## AIM OF THE EXERCISE
Extract exactly the lines from the top of the records through the line containing "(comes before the", and keep pictures out of the copy.

(Collected data entries)

###

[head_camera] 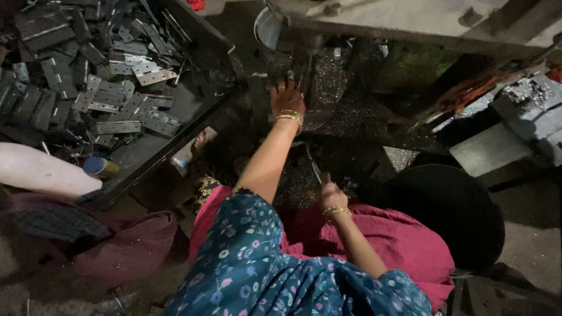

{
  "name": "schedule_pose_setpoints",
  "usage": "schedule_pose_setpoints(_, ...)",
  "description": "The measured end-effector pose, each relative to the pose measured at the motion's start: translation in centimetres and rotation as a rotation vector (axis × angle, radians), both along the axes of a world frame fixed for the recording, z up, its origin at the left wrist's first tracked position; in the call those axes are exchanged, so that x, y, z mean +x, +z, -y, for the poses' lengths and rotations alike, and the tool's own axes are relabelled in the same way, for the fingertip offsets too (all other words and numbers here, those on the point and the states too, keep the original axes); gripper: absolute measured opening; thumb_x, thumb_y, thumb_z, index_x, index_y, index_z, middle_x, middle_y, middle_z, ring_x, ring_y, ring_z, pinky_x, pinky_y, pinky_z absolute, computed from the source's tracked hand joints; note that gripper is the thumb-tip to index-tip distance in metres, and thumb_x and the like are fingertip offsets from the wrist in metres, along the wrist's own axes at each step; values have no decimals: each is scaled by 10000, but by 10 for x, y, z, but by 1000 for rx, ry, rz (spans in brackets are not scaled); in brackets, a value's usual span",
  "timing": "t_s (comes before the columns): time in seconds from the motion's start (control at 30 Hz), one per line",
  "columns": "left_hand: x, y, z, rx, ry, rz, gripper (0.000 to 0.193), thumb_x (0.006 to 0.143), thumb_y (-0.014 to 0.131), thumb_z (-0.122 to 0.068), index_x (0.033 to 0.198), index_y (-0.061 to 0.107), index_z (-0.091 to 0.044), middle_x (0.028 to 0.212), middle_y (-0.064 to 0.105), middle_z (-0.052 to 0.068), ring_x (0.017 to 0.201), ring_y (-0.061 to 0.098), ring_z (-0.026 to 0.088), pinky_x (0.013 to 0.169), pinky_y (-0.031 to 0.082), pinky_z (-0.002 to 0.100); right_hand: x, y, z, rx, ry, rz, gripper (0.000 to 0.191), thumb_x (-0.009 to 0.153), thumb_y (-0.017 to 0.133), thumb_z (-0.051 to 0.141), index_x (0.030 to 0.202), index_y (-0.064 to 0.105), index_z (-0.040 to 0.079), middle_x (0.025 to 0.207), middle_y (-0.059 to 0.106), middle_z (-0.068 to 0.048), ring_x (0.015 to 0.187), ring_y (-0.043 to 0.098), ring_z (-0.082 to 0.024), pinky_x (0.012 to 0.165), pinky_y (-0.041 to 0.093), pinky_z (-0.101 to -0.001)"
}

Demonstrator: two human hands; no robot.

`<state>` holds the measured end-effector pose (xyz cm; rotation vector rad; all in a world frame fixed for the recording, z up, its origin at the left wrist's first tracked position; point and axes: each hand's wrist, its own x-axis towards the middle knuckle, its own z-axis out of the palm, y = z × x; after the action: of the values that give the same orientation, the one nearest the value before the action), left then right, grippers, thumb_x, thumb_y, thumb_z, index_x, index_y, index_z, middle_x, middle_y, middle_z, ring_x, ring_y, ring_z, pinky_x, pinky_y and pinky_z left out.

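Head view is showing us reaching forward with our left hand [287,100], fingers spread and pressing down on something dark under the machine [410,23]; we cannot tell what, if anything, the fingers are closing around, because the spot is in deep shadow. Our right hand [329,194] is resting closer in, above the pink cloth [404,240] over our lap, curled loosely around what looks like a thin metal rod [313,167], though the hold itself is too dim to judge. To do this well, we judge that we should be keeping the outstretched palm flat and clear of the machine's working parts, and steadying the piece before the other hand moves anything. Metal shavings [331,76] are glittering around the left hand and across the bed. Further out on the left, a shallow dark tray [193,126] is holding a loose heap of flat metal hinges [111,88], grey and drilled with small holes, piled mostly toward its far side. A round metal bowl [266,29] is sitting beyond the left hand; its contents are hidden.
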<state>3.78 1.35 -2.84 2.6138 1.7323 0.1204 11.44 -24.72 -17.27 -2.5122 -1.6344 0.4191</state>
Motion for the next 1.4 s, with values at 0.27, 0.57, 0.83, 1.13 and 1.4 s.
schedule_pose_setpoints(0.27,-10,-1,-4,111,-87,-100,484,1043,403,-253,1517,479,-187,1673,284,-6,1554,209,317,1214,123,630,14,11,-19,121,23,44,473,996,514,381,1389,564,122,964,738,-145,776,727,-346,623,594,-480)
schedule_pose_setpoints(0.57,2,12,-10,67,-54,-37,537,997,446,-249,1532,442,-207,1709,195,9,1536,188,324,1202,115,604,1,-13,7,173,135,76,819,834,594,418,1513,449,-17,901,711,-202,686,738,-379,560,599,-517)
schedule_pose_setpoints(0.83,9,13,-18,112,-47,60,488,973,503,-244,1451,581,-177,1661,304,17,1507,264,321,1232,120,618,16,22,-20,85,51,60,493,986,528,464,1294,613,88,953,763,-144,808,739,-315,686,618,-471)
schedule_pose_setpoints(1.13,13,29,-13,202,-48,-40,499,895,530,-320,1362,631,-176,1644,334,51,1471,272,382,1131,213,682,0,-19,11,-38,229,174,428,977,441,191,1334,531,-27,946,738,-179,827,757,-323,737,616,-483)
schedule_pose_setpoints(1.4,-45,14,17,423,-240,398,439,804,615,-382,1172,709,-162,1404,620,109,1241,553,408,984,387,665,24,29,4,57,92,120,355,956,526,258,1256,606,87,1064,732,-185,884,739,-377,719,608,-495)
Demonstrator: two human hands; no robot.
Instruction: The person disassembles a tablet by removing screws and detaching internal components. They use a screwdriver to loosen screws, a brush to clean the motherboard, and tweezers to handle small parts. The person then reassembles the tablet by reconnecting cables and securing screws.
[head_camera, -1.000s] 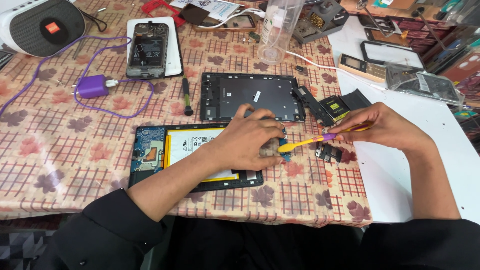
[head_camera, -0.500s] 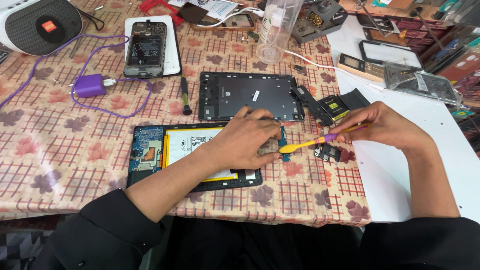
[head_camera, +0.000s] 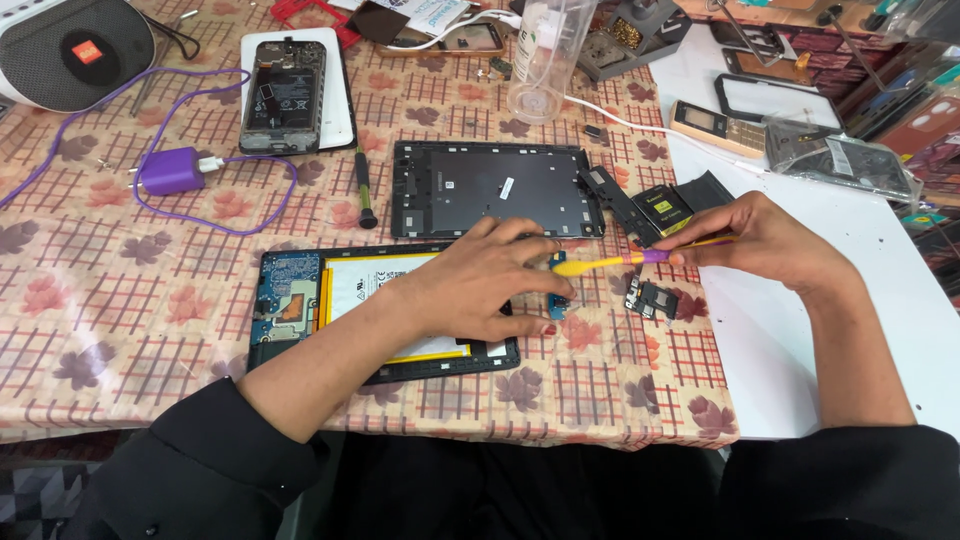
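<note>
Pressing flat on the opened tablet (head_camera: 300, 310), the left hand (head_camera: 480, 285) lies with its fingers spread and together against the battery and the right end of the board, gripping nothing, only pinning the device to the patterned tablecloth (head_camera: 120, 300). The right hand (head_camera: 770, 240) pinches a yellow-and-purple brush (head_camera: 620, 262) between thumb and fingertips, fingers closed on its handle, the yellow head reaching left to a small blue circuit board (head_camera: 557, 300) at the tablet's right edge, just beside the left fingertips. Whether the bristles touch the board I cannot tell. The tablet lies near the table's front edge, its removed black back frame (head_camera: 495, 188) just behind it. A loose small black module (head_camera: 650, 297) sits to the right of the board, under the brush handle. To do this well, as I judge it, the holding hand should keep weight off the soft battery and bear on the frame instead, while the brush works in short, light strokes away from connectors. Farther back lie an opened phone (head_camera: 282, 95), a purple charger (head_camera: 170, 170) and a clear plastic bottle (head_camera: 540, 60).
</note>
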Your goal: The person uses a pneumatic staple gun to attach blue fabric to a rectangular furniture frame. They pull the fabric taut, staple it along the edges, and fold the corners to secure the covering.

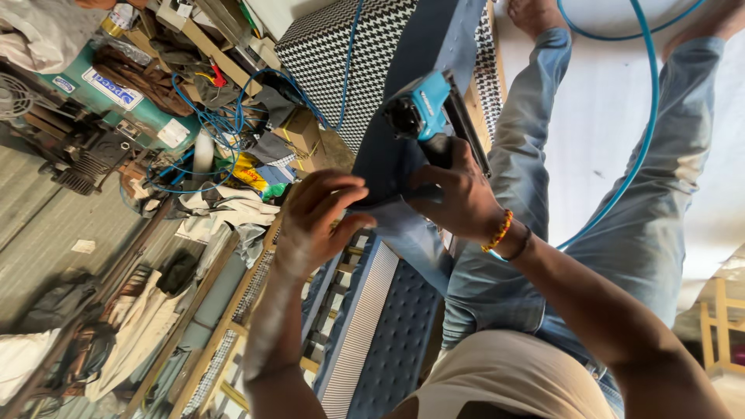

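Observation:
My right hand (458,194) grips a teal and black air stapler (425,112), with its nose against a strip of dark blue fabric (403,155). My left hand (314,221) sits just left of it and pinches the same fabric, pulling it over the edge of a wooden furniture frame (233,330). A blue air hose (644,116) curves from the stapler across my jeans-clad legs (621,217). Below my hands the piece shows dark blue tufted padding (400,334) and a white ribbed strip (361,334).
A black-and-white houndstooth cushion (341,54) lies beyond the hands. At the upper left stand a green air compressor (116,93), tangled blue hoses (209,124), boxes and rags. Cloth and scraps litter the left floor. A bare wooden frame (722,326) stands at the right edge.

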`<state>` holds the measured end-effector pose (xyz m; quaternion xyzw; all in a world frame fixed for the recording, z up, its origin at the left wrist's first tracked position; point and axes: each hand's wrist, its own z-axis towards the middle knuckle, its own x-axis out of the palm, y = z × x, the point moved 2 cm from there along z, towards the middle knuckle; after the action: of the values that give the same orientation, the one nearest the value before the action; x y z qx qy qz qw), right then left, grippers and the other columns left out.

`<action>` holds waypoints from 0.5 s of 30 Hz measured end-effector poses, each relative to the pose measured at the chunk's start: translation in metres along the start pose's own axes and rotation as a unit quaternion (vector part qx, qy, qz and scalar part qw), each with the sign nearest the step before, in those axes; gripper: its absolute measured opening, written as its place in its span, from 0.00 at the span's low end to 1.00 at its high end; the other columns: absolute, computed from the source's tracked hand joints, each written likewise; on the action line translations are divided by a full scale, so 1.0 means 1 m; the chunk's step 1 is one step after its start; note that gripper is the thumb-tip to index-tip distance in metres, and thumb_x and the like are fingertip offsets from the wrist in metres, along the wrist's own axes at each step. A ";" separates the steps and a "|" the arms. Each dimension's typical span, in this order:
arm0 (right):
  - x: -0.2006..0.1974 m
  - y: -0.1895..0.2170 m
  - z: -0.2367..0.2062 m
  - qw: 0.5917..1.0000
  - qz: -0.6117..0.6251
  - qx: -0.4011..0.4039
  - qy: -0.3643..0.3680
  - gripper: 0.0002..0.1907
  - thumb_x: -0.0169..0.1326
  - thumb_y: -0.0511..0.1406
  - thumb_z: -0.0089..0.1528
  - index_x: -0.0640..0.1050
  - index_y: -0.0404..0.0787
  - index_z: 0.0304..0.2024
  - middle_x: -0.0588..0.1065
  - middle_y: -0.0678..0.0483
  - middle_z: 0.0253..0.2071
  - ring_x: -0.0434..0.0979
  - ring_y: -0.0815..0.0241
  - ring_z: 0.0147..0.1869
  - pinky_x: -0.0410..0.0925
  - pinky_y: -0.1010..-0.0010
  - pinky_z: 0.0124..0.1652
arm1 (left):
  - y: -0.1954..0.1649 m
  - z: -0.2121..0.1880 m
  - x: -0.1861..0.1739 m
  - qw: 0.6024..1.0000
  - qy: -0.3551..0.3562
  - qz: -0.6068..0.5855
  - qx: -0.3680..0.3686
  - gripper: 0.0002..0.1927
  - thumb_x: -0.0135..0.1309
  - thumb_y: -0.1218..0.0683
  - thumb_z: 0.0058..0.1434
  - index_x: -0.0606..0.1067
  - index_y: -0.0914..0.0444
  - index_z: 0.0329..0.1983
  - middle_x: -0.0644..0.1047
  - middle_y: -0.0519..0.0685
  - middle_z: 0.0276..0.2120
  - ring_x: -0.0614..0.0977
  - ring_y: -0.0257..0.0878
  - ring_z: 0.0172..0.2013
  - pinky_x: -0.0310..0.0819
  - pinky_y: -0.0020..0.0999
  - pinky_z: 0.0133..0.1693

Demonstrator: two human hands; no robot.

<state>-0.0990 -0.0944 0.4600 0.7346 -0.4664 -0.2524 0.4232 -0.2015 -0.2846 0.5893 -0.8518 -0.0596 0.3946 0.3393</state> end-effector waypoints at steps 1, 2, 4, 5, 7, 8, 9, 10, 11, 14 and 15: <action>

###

## OUTPUT
[head_camera] 

{
  "name": "schedule_pose_setpoints",
  "usage": "schedule_pose_setpoints(_, ...)",
  "description": "The measured end-effector pose, each relative to the pose measured at the motion's start: translation in centimetres and rotation as a rotation vector (axis × angle, radians), both along the axes of a world frame fixed for the recording, z up, its origin at the left wrist's first tracked position; in the call those axes are exchanged, so that x, y, z mean +x, +z, -y, for the poses' lengths and rotations alike, and the tool's own axes are relabelled in the same way, for the fingertip offsets too (all other words and numbers here, those on the point and the states too, keep the original axes); gripper: absolute measured opening; thumb_x, thumb_y, thumb_z, index_x, index_y, index_z, middle_x, middle_y, middle_z, ring_x, ring_y, ring_z, pinky_x, pinky_y, pinky_z absolute, computed from the source's tracked hand joints; note that gripper is the thumb-tip to index-tip distance in metres, and thumb_x and the like are fingertip offsets from the wrist in metres, along the wrist's own axes at each step; values have no decimals: each is scaled by 10000, but by 10 for x, y, z, but by 1000 for rx, ry, rz (spans in brackets are not scaled); in brackets, a value's usual span",
  "timing": "t_s (comes before the columns): time in seconds from the motion's start (control at 30 Hz), one per line",

The output for this exercise is complete.